Directions for this task:
Once you have read the data below, print all of it exactly.

Entries shown:
□ □ □ □ □ □ □
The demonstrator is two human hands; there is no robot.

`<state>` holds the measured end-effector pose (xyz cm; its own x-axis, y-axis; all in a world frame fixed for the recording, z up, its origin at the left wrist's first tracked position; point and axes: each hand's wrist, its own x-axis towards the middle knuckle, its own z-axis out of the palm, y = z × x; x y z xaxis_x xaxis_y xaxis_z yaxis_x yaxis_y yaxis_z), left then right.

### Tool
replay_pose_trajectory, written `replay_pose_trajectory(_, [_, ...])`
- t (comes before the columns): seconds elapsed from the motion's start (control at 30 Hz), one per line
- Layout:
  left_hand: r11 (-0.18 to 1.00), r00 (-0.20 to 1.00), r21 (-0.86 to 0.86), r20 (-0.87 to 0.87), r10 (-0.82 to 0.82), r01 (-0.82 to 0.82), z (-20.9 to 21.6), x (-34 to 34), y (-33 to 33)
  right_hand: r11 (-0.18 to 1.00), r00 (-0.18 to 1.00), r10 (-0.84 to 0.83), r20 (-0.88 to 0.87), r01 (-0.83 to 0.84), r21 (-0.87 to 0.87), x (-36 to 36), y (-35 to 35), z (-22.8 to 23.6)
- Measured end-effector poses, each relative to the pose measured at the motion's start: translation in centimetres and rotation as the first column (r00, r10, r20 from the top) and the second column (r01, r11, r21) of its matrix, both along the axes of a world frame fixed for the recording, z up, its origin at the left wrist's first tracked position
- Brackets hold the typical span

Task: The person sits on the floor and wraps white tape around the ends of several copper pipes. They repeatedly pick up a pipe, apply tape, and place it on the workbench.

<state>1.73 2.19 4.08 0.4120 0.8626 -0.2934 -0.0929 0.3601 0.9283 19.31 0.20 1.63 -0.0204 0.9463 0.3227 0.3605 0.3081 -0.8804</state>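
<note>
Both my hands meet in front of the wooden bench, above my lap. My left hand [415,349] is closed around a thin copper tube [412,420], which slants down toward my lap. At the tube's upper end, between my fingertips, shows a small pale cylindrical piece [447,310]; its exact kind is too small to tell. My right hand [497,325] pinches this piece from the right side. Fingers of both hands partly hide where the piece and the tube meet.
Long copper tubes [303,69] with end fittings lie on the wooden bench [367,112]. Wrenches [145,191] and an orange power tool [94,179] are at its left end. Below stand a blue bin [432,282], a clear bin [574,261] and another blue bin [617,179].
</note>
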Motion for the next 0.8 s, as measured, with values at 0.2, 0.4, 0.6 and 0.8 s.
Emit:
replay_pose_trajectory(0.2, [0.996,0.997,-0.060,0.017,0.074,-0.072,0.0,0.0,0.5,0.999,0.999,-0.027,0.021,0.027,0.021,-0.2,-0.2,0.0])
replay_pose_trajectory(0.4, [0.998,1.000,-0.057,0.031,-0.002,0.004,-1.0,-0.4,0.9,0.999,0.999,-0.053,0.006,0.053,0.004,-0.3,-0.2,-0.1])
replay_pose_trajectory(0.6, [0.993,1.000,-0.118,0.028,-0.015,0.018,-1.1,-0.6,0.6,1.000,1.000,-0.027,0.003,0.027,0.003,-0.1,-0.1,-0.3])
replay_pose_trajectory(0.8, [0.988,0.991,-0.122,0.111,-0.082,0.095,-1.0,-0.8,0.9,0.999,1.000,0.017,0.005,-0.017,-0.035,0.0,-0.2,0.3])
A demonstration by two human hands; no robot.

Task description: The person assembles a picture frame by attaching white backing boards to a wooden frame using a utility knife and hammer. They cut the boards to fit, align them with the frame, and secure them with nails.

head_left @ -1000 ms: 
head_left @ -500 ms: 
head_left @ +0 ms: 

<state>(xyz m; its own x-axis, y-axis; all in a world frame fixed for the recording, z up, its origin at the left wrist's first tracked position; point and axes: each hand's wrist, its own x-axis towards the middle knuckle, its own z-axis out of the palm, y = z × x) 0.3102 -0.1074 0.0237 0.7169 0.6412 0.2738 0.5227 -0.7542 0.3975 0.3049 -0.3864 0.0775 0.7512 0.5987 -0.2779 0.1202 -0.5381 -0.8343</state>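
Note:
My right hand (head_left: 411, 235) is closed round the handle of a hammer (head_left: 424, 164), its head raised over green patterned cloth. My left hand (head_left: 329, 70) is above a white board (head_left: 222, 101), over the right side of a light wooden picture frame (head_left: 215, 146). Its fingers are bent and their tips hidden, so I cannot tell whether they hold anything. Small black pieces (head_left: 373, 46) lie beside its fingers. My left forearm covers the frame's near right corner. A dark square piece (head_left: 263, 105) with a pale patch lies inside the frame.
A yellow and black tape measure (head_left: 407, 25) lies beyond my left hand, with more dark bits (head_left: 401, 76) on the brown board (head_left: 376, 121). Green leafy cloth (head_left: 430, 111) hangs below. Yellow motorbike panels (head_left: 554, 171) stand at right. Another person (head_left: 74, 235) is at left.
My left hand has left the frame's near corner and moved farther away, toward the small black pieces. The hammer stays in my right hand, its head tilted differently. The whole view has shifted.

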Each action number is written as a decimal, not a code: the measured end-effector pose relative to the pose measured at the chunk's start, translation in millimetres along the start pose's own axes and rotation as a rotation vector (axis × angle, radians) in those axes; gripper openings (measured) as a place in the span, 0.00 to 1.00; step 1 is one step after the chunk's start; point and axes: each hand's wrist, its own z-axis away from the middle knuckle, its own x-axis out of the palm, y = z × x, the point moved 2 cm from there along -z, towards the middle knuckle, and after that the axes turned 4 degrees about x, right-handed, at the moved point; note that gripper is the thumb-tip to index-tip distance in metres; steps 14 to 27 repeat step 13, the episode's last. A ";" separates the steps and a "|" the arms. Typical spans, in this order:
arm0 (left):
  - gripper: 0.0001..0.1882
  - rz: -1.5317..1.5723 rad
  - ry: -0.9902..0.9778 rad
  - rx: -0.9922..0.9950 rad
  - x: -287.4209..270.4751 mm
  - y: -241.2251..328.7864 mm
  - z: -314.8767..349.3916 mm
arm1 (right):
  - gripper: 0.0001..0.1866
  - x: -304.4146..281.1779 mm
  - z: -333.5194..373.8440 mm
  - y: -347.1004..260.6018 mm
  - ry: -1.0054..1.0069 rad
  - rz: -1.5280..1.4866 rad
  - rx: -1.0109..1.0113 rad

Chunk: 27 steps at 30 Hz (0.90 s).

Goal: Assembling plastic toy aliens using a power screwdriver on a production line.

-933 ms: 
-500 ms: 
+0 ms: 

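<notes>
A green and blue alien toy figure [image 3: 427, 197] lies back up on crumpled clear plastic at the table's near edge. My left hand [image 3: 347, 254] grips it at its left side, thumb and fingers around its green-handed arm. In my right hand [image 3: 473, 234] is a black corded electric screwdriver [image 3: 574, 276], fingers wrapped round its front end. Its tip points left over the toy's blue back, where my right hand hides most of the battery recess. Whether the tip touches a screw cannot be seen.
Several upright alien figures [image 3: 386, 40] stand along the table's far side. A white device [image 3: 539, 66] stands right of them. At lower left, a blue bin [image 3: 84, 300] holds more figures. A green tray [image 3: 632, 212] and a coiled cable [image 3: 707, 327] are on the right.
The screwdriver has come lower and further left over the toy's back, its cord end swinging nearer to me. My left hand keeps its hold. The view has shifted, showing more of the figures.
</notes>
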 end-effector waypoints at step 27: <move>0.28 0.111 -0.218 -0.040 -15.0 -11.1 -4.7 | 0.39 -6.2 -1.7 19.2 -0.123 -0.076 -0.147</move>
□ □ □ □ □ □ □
Exercise answer:
The demonstrator is two human hands; there is no robot.

`<state>` holds the measured end-effector pose (xyz cm; its own x-axis, y-axis; all in a world frame fixed for the recording, z up, its origin at the left wrist's first tracked position; point and axes: each hand's wrist, its own x-axis towards the middle knuckle, its own z-axis out of the palm, y = z × x; x y z xaxis_x xaxis_y xaxis_z yaxis_x yaxis_y yaxis_z), left then right.

### Tool
replay_pose_trajectory, written `replay_pose_trajectory(_, [_, ...])`
- t (comes before the columns): seconds elapsed from the motion's start (control at 30 Hz), one per line
- Layout:
  left_hand: r11 (-0.18 to 1.00), r00 (-0.20 to 1.00), r21 (-0.86 to 0.86), r20 (-0.87 to 0.87), r10 (-0.82 to 0.82), r01 (-0.82 to 0.82), z (-20.9 to 21.6), x (-34 to 34), y (-33 to 33)
  right_hand: r11 (-0.18 to 1.00), r00 (-0.18 to 1.00), r10 (-0.84 to 0.83), r20 (-0.88 to 0.87), r01 (-0.83 to 0.84), r21 (-0.87 to 0.87), x (-36 to 36), y (-35 to 35), z (-22.8 to 23.6)
- Measured end-effector poses, each relative to the pose measured at the motion's start: translation in centimetres and rotation as the first column (r00, r10, r20 from the top) and the second column (r01, r11, r21) of its matrix, both along the axes of a world frame fixed for the recording, z up, its origin at the left wrist's first tracked position
- Brackets hold the typical span

Task: The person sits on the floor and wraps white tape around the ends of several copper pipes. They repeatedly pick up a pipe, apply tape, and place it on the workbench.

<state>1.73 2.19 4.08 0.4120 0.8626 -0.2934 -0.0929 0.3601 0.9283 19.31 0.20 1.63 -0.0204 0.9463 0.3227 0.3605 0.3081 -0.8804</state>
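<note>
Both my hands meet in front of the wooden bench, above my lap. My left hand [415,349] is closed around a thin copper tube [412,420], which slants down toward my lap. At the tube's upper end, between my fingertips, shows a small pale cylindrical piece [447,310]; its exact kind is too small to tell. My right hand [497,325] pinches this piece from the right side. Fingers of both hands partly hide where the piece and the tube meet.
Long copper tubes [303,69] with end fittings lie on the wooden bench [367,112]. Wrenches [145,191] and an orange power tool [94,179] are at its left end. Below stand a blue bin [432,282], a clear bin [574,261] and another blue bin [617,179].
</note>
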Motion for the next 0.8 s, as measured, with values at 0.2, 0.4, 0.6 and 0.8 s.
Emit:
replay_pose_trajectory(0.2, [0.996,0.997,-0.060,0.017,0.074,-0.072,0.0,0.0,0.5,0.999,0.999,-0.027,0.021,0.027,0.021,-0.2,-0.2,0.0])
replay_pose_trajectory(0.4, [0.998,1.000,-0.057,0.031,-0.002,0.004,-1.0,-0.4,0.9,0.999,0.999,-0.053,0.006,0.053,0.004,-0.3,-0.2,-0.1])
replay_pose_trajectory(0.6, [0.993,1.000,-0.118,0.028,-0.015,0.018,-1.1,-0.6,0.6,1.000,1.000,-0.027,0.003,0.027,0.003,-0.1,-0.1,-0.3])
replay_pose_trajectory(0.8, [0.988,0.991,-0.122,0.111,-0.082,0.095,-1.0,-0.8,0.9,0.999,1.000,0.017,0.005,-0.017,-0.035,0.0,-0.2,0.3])
A demonstration by two human hands; no robot.

Task description: The person assembles a picture frame by attaching white backing boards to a wooden frame using a utility knife and hammer. They cut the boards to fit, align them with the frame, and secure them with nails.

head_left @ -1000 ms: 
head_left @ -500 ms: 
head_left @ +0 ms: 

<state>(xyz m; its own x-axis, y-axis; all in a world frame fixed for the recording, z up, its origin at the left wrist's first tracked position; point and axes: each hand's wrist, its own x-axis towards the middle knuckle, its own z-axis out of the palm, y = z × x) 0.3102 -0.1074 0.0237 0.7169 0.6412 0.2738 0.5227 -0.7542 0.3975 0.3049 -0.3864 0.0775 0.7512 0.5987 -0.2779 0.1202 -0.5381 -0.8343</state>
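Note:
My right hand (head_left: 411, 235) is closed round the handle of a hammer (head_left: 424, 164), its head raised over green patterned cloth. My left hand (head_left: 329, 70) is above a white board (head_left: 222, 101), over the right side of a light wooden picture frame (head_left: 215, 146). Its fingers are bent and their tips hidden, so I cannot tell whether they hold anything. Small black pieces (head_left: 373, 46) lie beside its fingers. My left forearm covers the frame's near right corner. A dark square piece (head_left: 263, 105) with a pale patch lies inside the frame.
A yellow and black tape measure (head_left: 407, 25) lies beyond my left hand, with more dark bits (head_left: 401, 76) on the brown board (head_left: 376, 121). Green leafy cloth (head_left: 430, 111) hangs below. Yellow motorbike panels (head_left: 554, 171) stand at right. Another person (head_left: 74, 235) is at left.
My left hand has left the frame's near corner and moved farther away, toward the small black pieces. The hammer stays in my right hand, its head tilted differently. The whole view has shifted.
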
Each action number is written as a decimal, not a code: the measured end-effector pose relative to the pose measured at the chunk's start, translation in millimetres along the start pose's own axes and rotation as a rotation vector (axis × angle, radians) in those axes; gripper openings (measured) as a place in the span, 0.00 to 1.00; step 1 is one step after the chunk's start; point and axes: each hand's wrist, its own z-axis away from the middle knuckle, its own x-axis out of the palm, y = z × x, the point moved 2 cm from there along -z, towards the middle knuckle, and after that the axes turned 4 degrees about x, right-handed, at the moved point; note that gripper is the thumb-tip to index-tip distance in metres; steps 14 to 27 repeat step 13, the episode's last. A ";" separates the steps and a "|" the arms. Typical spans, in this order:
arm0 (left):
  - gripper: 0.0001..0.1882
  - rz: -1.5317..1.5723 rad
  - ry: -0.9902..0.9778 rad
  - rx: -0.9922..0.9950 rad
  - x: -287.4209..270.4751 mm
  - y: -241.2251..328.7864 mm
  - z: -314.8767..349.3916 mm
arm1 (right):
  - gripper: 0.0001..0.1866
  - x: -304.4146..281.1779 mm
  - z: -333.5194..373.8440 mm
  - y: -347.1004..260.6018 mm
  - ry: -1.0054..1.0069 rad
  - rz: -1.5280..1.4866 rad
  - rx: -1.0109..1.0113 rad

Chunk: 27 steps at 30 Hz (0.90 s).

Goal: Assembling plastic toy aliens using a power screwdriver on a production line.

-933 ms: 
-500 ms: 
+0 ms: 

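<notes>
A green and blue alien toy figure [image 3: 427, 197] lies back up on crumpled clear plastic at the table's near edge. My left hand [image 3: 347, 254] grips it at its left side, thumb and fingers around its green-handed arm. In my right hand [image 3: 473, 234] is a black corded electric screwdriver [image 3: 574, 276], fingers wrapped round its front end. Its tip points left over the toy's blue back, where my right hand hides most of the battery recess. Whether the tip touches a screw cannot be seen.
Several upright alien figures [image 3: 386, 40] stand along the table's far side. A white device [image 3: 539, 66] stands right of them. At lower left, a blue bin [image 3: 84, 300] holds more figures. A green tray [image 3: 632, 212] and a coiled cable [image 3: 707, 327] are on the right.
The screwdriver has come lower and further left over the toy's back, its cord end swinging nearer to me. My left hand keeps its hold. The view has shifted, showing more of the figures.
</notes>
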 end-effector waypoints at step 27: <move>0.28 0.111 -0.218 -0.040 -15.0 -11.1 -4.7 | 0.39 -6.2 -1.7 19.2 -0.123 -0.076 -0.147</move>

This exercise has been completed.